Masin-Moyer: Imagining the 2020 presidential field as NFL teams
Lucas Masin-Moyer | Wednesday, March 27, 2019
At the beginning of my second semester of sophomore year, former sports writer Daniel O’Boyle penned his magnum opus in a column imagining each contestant on that season’s edition of “The Bachelor” as an NBA team.
So, in my retirement, and having run out of ideas, I’m going to rehash this idea with a few twists. Instead of using the NBA as my subject matter, I’ve decided to mix it up from my typical basketball columns and focus on the NFL as my reference point. Second, I have never seen “The Bachelor,” so I will be picking a different subject area to tenuously compare to sports. If you have read some of what I’ve written in The Observer before, you’ll know I am fascinated with politics, so in today’s column I’ll be assigning an NFL team to five of the most noteworthy current and potential presidential candidates in 2020. Buckle up.
Pete Buttigieg: Los Angeles Rams
According to recent polls, our favorite South Bend mayor is up to as high as third in Iowa in a surge I think we all really expected to happen based on his talent. In a lot of ways, Pete’s meteoric rise mirrors that of the Rams, who went from 4-12 in 2016 to NFC champions in 2018. Additionally, the Rams’ head coach Sean McVay bears a lot of similarities to Mayor Pete. Both are exceedingly young for the stage they’re playing on — McVay is 33 and Buttigieg is 37. Both are also brilliant, young, forward-thinking minds who have a real chance to make a long-lasting impact in their fields.
Kamala Harris: Kansas City Chiefs
Both Kamala and the Kansas City Chiefs are pretty likable as is. Harris supports bold policy measures — Medicare-for-All, A Green New Deal, etc. — is a great speaker and is charismatic. The Chiefs have a great young quarterback in Patrick Mahomes, a lovable coach in Andy Reid, and one of the best fanbases in the NFL.

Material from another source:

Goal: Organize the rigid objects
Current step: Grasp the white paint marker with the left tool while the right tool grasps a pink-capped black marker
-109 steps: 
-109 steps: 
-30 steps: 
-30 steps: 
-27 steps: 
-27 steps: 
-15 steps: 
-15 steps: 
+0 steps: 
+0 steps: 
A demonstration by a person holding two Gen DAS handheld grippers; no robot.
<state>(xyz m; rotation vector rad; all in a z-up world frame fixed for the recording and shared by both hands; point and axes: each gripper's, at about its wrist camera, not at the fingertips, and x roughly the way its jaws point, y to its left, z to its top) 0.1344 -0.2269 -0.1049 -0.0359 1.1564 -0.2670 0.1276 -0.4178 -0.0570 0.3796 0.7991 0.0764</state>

But the real similarity between the two is that they have a fatal flaw. According to Lara Bazelon of the New York Times, Harris “Fought tooth and nail to uphold wrongful convictions” while a prosecutor in San Francisco, breaking an already broken criminal justice system. Not unlike Harris, the Chief’s defense has failed them time and time again. These flaws will likely keep both Harris and the Chiefs from reaching the promised land in their respective competitions.
Joe Biden: Dallas Cowboys
Like the Dallas Cowboys, Joe Biden represents a bygone era of American history. Sure, it was great to be both Biden and the Cowboys in the ’90s, as the former was a rising star in the Senate while the Cowboys were winning Super Bowls left and right.
But as America and the NFL moved forward, Biden and the Cowboys seem to be trapped in the past. Biden’s anti-busing and integration stance coupled with his support of detrimental bankruptcy law and the Cowboys’ decision to focus on a shiny new stadium over assembling consistent winning teams, have rendered both a shadow of their former selves today.
Bernie Sanders: Seattle Seahawks
Think 2015 on this one. At this point, the Seahawks are at their peak, having just come off one Super Bowl win and falling just short of another. The Legion of Boom has made them one of the coolest and most formidable teams in the NFL despite having an older head coach, Pete Carroll. In 2015, Sanders — despite being 73 — rocketed to popularity in 2015, winning over millennials with ideas on healthcare and taxation adopted by many in the 2020 race and exhibiting an unexpected cool factor.
Since 2015, both Sanders and the Seahawks have been doing pretty well, but 2019 and 2020 provide big questions. Can each maintain their success despite an ever-changing NFL and America? That question will determine a lot about how the next year or so goes.
Howard Schultz: Oakland Raiders
Honestly, neither are going to do any winning in 2019 or 2020. Not much more I can say.
The views expressed in this column are those of the author and not necessarily those of The Observer.